Impacto da judicialização no setor da Saúde
Sobre o segundo tema abordado no webinar, o diretor adjunto de Defesa Profissional da APM, Marun Davi Cury, iniciou falando que trabalha com saúde suplementar desde que entrou na entidade, no fim de 2011. “Tenho convívio grande com prestadores, hospitais, clínicas e operadoras. O sistema de saúde suplementar é um pacto intergeracional – os mais novos pagam pelo que os mais velhos usam. Eles precisam administrar corretamente para que o maior número de pessoas seja atendido. Nós, da APM, fomos os primeiros – em São Paulo e no Brasil – a levantar os problemas de fraudes, desperdícios e judicialização. Tanto que fomos convidados a trabalhar junto do Conselho Nacional de Justiça e fizemos vários fóruns para discutir esses problemas tanto na saúde pública quanto na suplementar”, esclareceu.
Em linhas gerais, a judicialização na Saúde é a garantia fundamental do indivíduo de buscar no Poder Judiciário a efetivação do direito à Saúde, diante da omissão ou da negativa do Estado e dos planos de saúde em prestar assistência médica adequada.
Para Marun, a judicialização excessiva pode comprometer o sistema de saúde pública, ameaçando o acesso aos serviços básicos de mais de 150 milhões de brasileiros. “Da mesma forma, quando um paciente busca o amparo judicial para obter um medicamento ou procedimento específico, gera um aumento nos gastos das operadoras de saúde”, continuou.
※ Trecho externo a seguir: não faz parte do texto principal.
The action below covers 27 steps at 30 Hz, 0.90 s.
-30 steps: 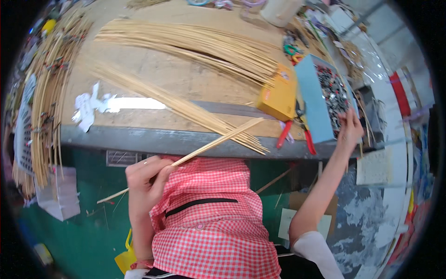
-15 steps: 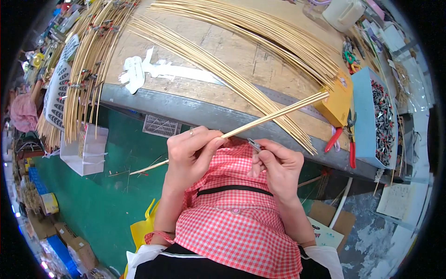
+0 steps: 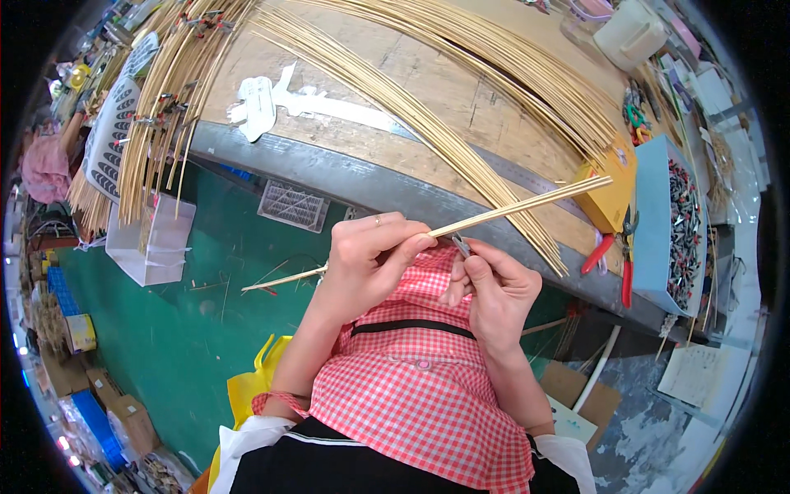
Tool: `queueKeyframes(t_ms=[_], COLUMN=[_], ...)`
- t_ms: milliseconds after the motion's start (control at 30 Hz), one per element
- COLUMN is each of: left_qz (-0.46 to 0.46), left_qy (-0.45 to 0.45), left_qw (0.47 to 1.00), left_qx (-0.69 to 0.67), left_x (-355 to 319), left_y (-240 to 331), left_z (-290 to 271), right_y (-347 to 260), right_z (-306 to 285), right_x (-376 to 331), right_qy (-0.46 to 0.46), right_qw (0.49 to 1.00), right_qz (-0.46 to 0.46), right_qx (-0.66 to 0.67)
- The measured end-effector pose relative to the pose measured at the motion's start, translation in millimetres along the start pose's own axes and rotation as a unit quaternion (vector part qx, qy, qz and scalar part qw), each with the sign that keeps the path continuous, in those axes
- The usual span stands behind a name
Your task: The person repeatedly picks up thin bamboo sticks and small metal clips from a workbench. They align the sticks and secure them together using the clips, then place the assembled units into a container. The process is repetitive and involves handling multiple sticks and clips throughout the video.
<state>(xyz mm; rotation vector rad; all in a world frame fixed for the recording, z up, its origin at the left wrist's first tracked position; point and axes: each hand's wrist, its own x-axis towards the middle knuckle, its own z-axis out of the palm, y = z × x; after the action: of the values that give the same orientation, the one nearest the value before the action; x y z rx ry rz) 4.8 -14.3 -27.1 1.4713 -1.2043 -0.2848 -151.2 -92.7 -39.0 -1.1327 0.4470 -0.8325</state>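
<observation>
Worktop (image 3: 477, 107): bare wood, dark front edge. On it: two stick bundles (image 3: 432, 123), yellow box (image 3: 611, 204), light-blue box (image 3: 652, 239) of clips at right. Green floor (image 3: 189, 354) below; white bin (image 3: 152, 247) at left. Left hand (image 3: 366, 255): fingers pinching thin sticks (image 3: 527, 206) before worktop edge. Right hand (image 3: 500, 292): fingers pinching small clip (image 3: 462, 245) just beside them, contact unclear.

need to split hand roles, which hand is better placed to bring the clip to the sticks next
Probably the right hand: it pinches the small grey clip close to the sticks, while the left hand is occupied gripping them.
</observation>
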Motion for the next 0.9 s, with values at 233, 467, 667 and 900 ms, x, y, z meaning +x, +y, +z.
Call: queueKeyframes(t_ms=[233,467,667,900], left_qz=[-0.005,-0.029,-0.007,-0.008], left_qy=[0.005,-0.008,-0.018,-0.033], left_qw=[1.000,0.999,1.000,0.999], left_qx=[-0.015,-0.015,-0.012,-0.013], left_x=[0,0,-1,-1], left_y=[1,-1,-4,-7], left_z=[1,1,3,4], right_y=[-3,-2,-1,-2], right_z=[3,1,1,2], right_x=[-1,0,1,-1], right_qy=[0.013,0.026,0.017,0.018], right_qw=[1.000,0.999,1.000,0.999], right_qz=[0.011,0.019,0.017,0.026], right_qx=[-0.001,-0.017,-0.006,-0.007])
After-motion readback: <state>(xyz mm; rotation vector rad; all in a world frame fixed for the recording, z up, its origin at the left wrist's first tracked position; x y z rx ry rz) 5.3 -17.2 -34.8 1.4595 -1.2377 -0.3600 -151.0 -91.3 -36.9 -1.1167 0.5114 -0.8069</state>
Por fim, o diretor da APM falou, entre algumas alternativas, que a intervenção do Judiciário busque o equilíbrio entre direito à Saúde, respeito aos ditames constitucionais, respeito ao código de Defesa do Consumidor, diálogo mais efetivo entre as partes envolvidas, busca de novas ferramentas jurídicas, mediação e conciliação, formatação de protocolos de assistência farmacêutica mais amplos, informação ao cidadão e fortalecimento das ouvidorias de Saúde.